Created attachment 6401 [details] client-handle-transient-connection-errors.patch The CTDB Linux-HA/Pacemaker resource agent uses the ctdb client utility to monitor the status of ctdbd on a given node, it does this using the "ctdb ping" command. Under heavy load connections to the ctdbd unix domain socket may fail with EAGAIN, subsequently the error is immediately returned to the calling shell. The following changes since commit b4cb9a7163251828a1fd69a6ebb3ee370d7643e8: vacuum: close fd leak (2010-08-05 10:43:48 +1000) are available in the git repository at: git://oss.sgi.com/ddiss/ctdb 112b-client-conn-retry-rb1 David Disseldorp (1): client: handle transient connection errors client/ctdb_client.c | 32 ++++++++++++++++++++++++++++---- 1 files changed, 28 insertions(+), 4 deletions(-)
Hi Ronnie, this looks reasonable to me. Could you review it?

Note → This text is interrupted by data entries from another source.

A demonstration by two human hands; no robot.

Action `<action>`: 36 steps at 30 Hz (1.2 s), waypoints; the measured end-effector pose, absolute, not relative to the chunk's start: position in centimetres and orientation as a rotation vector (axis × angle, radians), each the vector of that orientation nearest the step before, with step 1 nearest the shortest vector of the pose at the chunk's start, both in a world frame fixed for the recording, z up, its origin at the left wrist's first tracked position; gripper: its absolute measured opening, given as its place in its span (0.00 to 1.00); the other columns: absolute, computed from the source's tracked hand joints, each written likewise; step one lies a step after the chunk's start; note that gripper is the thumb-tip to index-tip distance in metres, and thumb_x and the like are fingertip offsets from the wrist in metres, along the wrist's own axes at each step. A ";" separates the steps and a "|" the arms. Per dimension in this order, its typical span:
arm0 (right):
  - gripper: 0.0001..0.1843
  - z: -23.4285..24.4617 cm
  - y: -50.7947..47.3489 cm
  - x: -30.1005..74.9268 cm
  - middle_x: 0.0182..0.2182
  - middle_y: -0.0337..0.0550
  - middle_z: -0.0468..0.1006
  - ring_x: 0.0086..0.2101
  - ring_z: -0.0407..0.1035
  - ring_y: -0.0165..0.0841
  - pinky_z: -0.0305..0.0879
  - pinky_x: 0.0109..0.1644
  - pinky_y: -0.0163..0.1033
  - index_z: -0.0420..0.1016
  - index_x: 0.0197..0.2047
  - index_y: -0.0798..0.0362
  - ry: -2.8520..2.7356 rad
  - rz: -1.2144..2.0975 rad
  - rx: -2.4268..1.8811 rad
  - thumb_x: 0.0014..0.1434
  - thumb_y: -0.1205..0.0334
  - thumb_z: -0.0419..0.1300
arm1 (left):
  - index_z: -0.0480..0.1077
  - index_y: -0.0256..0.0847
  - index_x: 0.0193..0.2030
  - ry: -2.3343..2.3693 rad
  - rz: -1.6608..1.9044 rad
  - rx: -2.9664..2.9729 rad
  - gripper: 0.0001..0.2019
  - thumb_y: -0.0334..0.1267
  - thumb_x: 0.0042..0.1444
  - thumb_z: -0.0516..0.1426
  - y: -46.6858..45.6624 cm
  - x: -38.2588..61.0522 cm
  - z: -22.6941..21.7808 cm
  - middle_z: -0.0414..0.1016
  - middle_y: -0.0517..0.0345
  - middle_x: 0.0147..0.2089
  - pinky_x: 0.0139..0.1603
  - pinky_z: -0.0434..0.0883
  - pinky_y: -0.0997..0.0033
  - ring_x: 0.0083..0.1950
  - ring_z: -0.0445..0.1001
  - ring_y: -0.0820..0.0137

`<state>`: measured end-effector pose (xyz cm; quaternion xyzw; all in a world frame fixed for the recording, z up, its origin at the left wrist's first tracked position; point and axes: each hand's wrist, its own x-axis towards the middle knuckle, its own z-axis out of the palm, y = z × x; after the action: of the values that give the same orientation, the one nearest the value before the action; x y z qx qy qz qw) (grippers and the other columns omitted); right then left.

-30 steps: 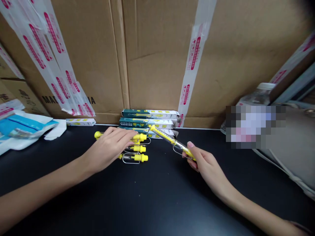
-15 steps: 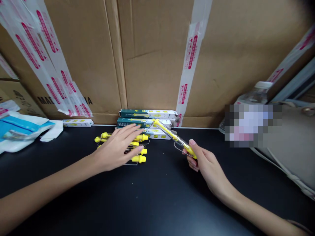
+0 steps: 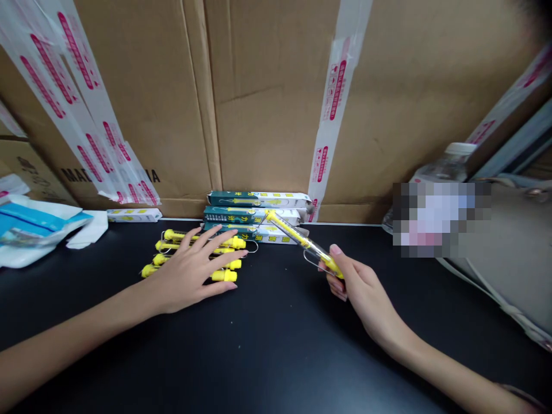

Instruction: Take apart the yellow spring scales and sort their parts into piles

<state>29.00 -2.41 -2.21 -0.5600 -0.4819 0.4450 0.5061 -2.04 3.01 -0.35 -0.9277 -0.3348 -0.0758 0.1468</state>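
Observation:
My right hand point(image 3: 360, 290) is closed round the lower end of a spring scale point(image 3: 304, 240), a clear tube with yellow ends and a wire hook. The scale tilts up to the left, its upper end in front of the boxes. My left hand point(image 3: 194, 270) lies with fingers spread over several like spring scales point(image 3: 224, 276) on the black table. They lie side by side, their yellow ends showing on both sides of the hand and their middles partly hidden. Just behind are narrow green and white boxes point(image 3: 259, 199), stacked or in rows against the cardboard.
Large taped cardboard boxes point(image 3: 267, 115) form a wall along the back of the black table point(image 3: 276, 356). To the left lie a blue and white plastic package point(image 3: 47, 224) and a small white box point(image 3: 134, 215). On the right stand a clear bottle point(image 3: 451, 164) and a beige bag point(image 3: 509, 247).
My left hand has moved left and slightly down with fingers spread wider, and the spring scales under it have shifted left. My right hand and its scale have hardly moved.

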 end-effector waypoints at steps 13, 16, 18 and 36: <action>0.31 -2.2 -2.3 28.9 0.17 0.30 0.55 0.20 0.48 0.27 0.44 0.24 0.36 0.70 0.31 0.54 -1.186 1.062 -1.371 0.58 0.31 0.54 | 0.49 0.59 0.71 -0.946 -0.236 -2.653 0.29 0.55 0.65 0.51 3.3 -3.8 -0.5 0.52 0.53 0.73 0.65 0.55 0.37 0.72 0.51 0.47; 0.31 -2.2 -2.4 29.0 0.17 0.31 0.55 0.20 0.49 0.27 0.44 0.25 0.36 0.70 0.31 0.54 -1.206 1.054 -1.384 0.58 0.31 0.53 | 0.50 0.64 0.70 -0.898 -0.247 -2.626 0.29 0.53 0.65 0.53 3.2 -3.6 -0.2 0.42 0.52 0.76 0.64 0.53 0.31 0.74 0.43 0.42; 0.31 -2.2 -2.4 29.0 0.17 0.31 0.55 0.20 0.49 0.27 0.45 0.25 0.36 0.71 0.32 0.54 -1.221 1.050 -1.394 0.59 0.31 0.53 | 0.52 0.66 0.69 -0.872 -0.271 -2.609 0.29 0.53 0.63 0.54 3.1 -3.3 0.1 0.36 0.52 0.77 0.63 0.51 0.28 0.74 0.41 0.39; 0.29 -2.1 -2.6 28.9 0.20 0.32 0.56 0.22 0.50 0.27 0.47 0.25 0.35 0.68 0.31 0.53 -1.258 1.032 -1.395 0.60 0.33 0.53 | 0.58 0.41 0.66 -0.935 -0.495 -2.691 0.25 0.46 0.64 0.53 2.2 -2.0 0.9 0.53 0.42 0.71 0.68 0.55 0.39 0.74 0.45 0.47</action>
<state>28.89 -2.59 -2.09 -0.5715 -0.5153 0.4229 0.4786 -1.98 2.23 0.87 -0.9234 -0.3208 -0.1699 0.1247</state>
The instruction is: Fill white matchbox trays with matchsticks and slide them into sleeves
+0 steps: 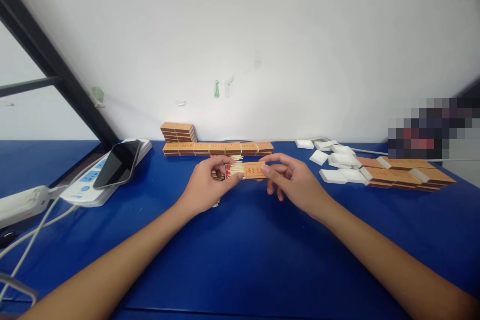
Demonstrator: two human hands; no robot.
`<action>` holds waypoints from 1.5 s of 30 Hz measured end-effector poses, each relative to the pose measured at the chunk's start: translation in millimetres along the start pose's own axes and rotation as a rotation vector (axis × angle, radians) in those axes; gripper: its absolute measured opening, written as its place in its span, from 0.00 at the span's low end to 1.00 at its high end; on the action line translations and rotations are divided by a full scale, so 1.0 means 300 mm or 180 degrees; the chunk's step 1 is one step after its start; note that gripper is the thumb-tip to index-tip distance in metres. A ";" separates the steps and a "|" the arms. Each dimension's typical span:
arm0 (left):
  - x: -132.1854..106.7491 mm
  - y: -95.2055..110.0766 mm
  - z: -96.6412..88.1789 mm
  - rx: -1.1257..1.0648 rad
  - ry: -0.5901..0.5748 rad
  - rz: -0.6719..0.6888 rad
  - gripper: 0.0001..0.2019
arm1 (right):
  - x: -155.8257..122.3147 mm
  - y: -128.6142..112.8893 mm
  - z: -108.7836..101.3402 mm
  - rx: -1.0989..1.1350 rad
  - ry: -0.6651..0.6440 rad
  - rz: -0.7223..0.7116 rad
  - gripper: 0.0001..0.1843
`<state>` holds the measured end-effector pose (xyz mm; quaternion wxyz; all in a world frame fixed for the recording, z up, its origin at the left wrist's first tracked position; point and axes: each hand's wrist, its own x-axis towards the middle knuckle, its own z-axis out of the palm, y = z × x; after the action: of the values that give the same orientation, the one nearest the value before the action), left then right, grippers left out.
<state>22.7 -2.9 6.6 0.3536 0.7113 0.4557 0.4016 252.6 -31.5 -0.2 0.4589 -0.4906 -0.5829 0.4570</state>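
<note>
Between my two hands is a matchbox with an orange printed sleeve. Its tray is partly out on the left, showing matches with red heads. My left hand is closed on the tray end, its thumb over the matchsticks. At the right end, my right hand pinches the sleeve between thumb and fingers. Loose matches lie on the table behind and below my left hand, mostly hidden by it.
A row of matchboxes runs along the wall, with a stack of matchboxes behind its left end. White trays and orange sleeves lie at right. A phone rests on a power strip at left, near white cables.
</note>
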 end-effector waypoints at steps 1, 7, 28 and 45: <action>0.002 -0.001 0.000 -0.0087 -0.0026 -0.0036 0.19 | 0.000 0.001 -0.001 0.0001 -0.0019 0.0002 0.24; 0.009 -0.001 0.000 -0.0838 -0.0287 -0.0252 0.20 | -0.007 0.003 0.000 0.0134 -0.0148 -0.0004 0.25; 0.006 0.008 -0.033 -0.0397 -0.0693 0.0298 0.26 | -0.023 -0.002 0.006 0.0287 0.0314 -0.0367 0.31; -0.015 0.026 -0.009 -0.0810 -0.0895 0.0430 0.35 | -0.074 -0.024 0.084 0.0807 -0.0544 -0.0034 0.30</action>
<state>21.8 -9.5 13.5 0.4730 0.7389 0.2987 0.3755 228.9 -56.2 0.9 0.4684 -0.3849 -0.5601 0.5646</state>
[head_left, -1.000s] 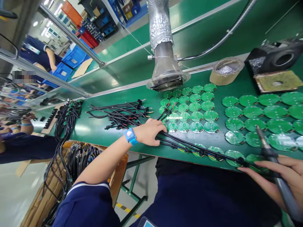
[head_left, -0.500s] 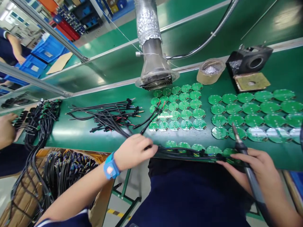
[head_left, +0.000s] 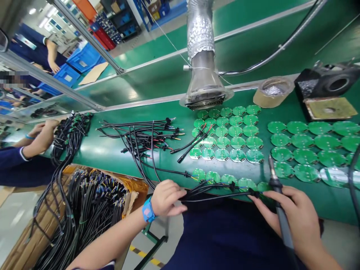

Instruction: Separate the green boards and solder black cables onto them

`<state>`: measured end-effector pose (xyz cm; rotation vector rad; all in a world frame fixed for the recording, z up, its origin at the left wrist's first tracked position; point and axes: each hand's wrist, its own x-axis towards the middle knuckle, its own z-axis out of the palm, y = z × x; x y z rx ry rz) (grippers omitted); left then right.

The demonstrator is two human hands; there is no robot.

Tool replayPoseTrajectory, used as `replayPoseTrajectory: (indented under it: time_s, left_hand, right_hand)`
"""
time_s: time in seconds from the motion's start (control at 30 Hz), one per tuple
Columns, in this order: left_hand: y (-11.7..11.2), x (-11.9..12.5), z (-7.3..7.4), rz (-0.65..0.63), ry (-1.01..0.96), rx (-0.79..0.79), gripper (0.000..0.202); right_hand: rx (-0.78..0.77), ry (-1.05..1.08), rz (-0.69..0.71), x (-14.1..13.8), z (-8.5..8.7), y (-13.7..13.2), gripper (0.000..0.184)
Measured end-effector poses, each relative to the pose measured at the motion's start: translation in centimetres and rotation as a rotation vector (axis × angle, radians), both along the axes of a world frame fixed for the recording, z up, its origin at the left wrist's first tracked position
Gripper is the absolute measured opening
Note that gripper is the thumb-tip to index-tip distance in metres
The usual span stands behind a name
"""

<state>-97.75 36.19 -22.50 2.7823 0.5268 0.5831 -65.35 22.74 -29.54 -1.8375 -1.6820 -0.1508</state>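
Right hand (head_left: 299,215) clasps soldering iron (head_left: 285,227), fingertips (head_left: 258,205) also at the connector (head_left: 253,193) on black cables (head_left: 219,186) along the table's (head_left: 98,153) front edge. Left hand (head_left: 166,198) half-curled at their other end (too cluttered to tell if gripping). Cables partly cover front green boards (head_left: 227,179); more boards (head_left: 237,142) behind, fume duct (head_left: 201,71) overhanging, loose cables (head_left: 157,140) toward left edge.

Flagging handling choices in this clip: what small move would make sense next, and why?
Perhaps have the left hand take the black cables firmly, so the right hand can release them. The right hand seems to pinch their ends while also gripping the soldering iron, which points toward the green boards; the left hand, loosely curled, is right by the cables.
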Motion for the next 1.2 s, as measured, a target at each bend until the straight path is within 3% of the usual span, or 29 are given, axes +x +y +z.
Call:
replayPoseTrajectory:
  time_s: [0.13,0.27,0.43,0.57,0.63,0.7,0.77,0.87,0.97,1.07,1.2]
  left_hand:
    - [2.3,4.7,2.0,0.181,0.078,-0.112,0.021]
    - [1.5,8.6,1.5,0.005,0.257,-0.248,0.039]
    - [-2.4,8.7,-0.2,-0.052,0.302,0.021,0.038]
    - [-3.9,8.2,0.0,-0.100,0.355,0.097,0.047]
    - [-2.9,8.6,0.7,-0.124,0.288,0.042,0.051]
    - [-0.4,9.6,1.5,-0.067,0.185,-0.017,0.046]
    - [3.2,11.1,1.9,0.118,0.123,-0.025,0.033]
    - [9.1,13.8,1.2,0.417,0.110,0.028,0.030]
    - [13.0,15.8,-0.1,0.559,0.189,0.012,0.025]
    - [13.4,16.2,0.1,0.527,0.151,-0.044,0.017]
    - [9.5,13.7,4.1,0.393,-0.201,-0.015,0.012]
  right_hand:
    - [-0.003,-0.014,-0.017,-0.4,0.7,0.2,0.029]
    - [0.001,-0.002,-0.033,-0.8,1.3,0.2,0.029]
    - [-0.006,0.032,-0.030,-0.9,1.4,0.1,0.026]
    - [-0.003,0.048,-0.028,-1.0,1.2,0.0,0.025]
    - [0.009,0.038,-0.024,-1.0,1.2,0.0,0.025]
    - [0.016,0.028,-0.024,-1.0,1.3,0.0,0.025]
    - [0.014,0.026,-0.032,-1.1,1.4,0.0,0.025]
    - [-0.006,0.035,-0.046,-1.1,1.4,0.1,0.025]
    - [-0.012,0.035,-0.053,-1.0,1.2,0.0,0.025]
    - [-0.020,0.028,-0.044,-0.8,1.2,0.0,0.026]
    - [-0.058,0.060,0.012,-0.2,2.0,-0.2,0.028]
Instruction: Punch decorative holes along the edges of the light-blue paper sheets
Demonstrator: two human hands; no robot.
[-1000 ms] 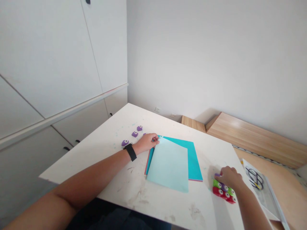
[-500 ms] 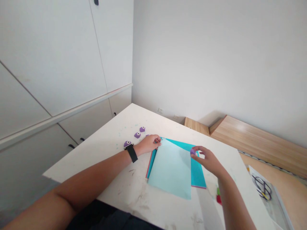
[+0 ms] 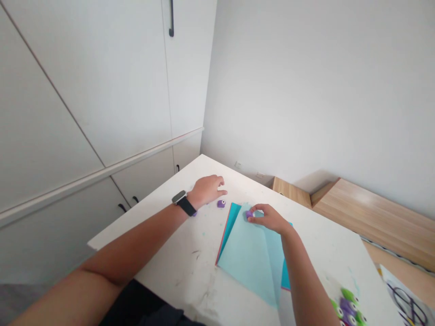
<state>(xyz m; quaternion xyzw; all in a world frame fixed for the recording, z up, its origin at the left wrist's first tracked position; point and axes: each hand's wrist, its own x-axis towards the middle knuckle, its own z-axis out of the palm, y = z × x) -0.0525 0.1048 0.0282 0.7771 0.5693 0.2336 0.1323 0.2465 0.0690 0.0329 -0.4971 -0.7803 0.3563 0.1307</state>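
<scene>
My right hand [image 3: 270, 218] pinches a small purple toy [image 3: 249, 214] at the top left corner of a light blue sheet of paper [image 3: 249, 253]. The sheet has a fold or bend down its right side. Beneath it lie teal sheets [image 3: 228, 226] with a reddish edge. My left hand [image 3: 208, 189], a watch on its wrist, reaches over the table with thumb and fingers apart and nothing visible in them. Just below its fingertips sits another purple toy with one round eye [image 3: 221, 203]. More purple pieces are mostly hidden under this hand and wrist.
A white table [image 3: 180, 262] with dark smudges carries everything. Several green and purple eyed toys [image 3: 349, 310] cluster at its lower right. White cabinets [image 3: 142, 90] stand on the left, a wooden unit [image 3: 370, 213] on the right. Black cables [image 3: 406, 301] lie beyond the right edge.
My right hand has carried the purple toy left, from the paper's right edge to its top left corner. My left hand has let go of that corner and moved left. The view has shifted.
</scene>
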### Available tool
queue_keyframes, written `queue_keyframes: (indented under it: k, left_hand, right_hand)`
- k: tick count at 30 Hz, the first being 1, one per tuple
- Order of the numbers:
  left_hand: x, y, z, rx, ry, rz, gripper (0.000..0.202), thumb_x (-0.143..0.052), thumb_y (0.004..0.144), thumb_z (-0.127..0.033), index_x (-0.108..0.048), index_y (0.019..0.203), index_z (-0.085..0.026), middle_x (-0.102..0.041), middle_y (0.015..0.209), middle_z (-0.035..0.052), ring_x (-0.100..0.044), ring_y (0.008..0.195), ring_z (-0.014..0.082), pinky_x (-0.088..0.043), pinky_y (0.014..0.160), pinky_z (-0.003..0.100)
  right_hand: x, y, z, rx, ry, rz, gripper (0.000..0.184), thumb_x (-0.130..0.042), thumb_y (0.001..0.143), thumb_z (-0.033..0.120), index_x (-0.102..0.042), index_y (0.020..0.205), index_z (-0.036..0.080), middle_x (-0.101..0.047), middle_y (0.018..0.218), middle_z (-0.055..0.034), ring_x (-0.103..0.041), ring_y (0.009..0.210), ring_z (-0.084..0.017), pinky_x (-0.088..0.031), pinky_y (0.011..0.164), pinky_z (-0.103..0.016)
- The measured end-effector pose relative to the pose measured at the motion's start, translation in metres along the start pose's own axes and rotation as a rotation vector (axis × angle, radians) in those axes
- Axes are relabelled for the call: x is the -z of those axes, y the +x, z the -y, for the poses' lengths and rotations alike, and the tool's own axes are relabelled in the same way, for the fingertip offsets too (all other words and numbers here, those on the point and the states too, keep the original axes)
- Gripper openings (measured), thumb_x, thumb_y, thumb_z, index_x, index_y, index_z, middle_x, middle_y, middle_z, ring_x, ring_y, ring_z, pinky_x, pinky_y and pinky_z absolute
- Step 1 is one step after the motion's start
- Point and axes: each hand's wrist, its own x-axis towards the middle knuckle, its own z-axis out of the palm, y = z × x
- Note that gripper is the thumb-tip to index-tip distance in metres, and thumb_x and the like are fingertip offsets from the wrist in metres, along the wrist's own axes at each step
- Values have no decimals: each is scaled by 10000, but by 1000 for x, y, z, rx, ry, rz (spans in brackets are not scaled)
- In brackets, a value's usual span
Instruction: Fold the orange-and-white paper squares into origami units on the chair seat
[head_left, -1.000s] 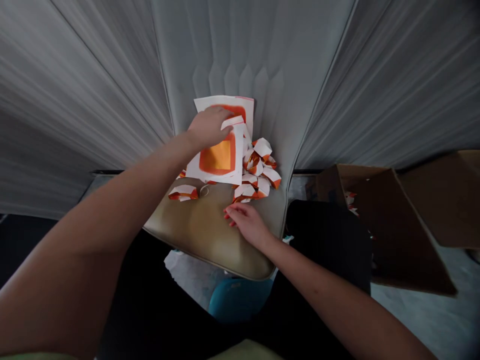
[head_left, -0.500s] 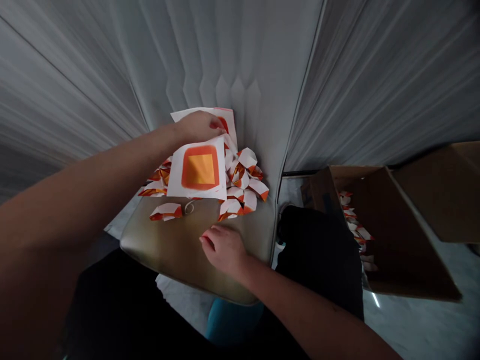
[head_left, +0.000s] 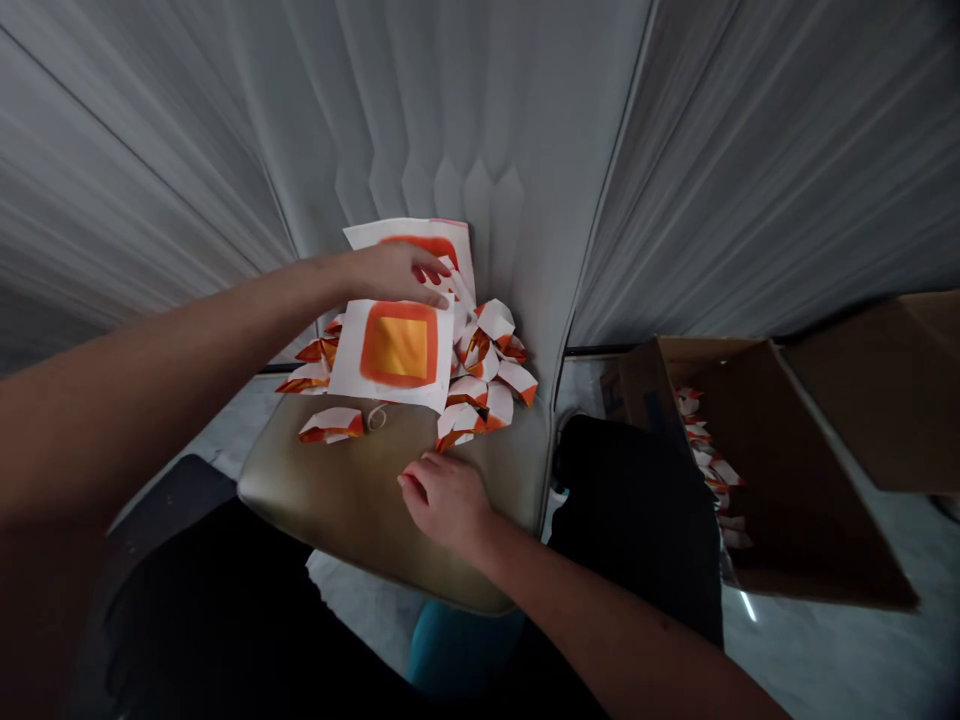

Cheers - Michael
Hi David, sorry for the long delay... I am taking back the bug, since Ronnies seems to be unaware of bugzilla.samba.org ... :-P The patch looks reasonable, but a couple of comments after looking over it together with Metze (mostly stylistic / cosmetic): * could you rename "nsecs" ? (I just sounds like nano secons ...) e.g. to seconds * could you use "seconds *= 2" or "seconds = seconds * 2" instead of "seconds <<= 1" for clarity?... * add braces: if ((ret == 0) || (errno != EAGAIN)) { break; } * maybe spare an indentation by using if (seconds > CONNECT_MAXSLEE/2) { break; } * don't throw away the errno information from the debug message further down (this is not cosmetic!) * close the socket _after_ the debug statement (to log the correct errno) (not cosmetic either!) If you adapt the patch this way, I'll be happy to push it! :-) Cheers - Michael
(In reply to comment #2) > Hi David, > > sorry for the long delay... No problem, thanks for the review :) ... > If you adapt the patch this way, I'll be happy to push it! :-) I've pushed a commit with the above suggestions (all except the spared indentation) to: The following changes since commit 14a1bf4fff4ce4a48704d09324e4757fbf043f92: Version 1.0.114.2: Start a new series of versions 1.0.114.X based on 1.0.114 (2011-05-20 16:21:04 +0200) are available in the git repository at: git://oss.sgi.com/ddiss/ctdb 114-client-conn-retry-rb2 David Disseldorp (1): client: handle transient connection errors client/ctdb_client.c | 35 ++++++++++++++++++++++++++++++----- 1 files changed, 30 insertions(+), 5 deletions(-)
Created attachment 6609 [details] ctdb-client-connect-retry.patch
Pushed to master, thanks! I will add it to the 1.0.114 branch. I think Ronnie should also add it to the 1.2 branch...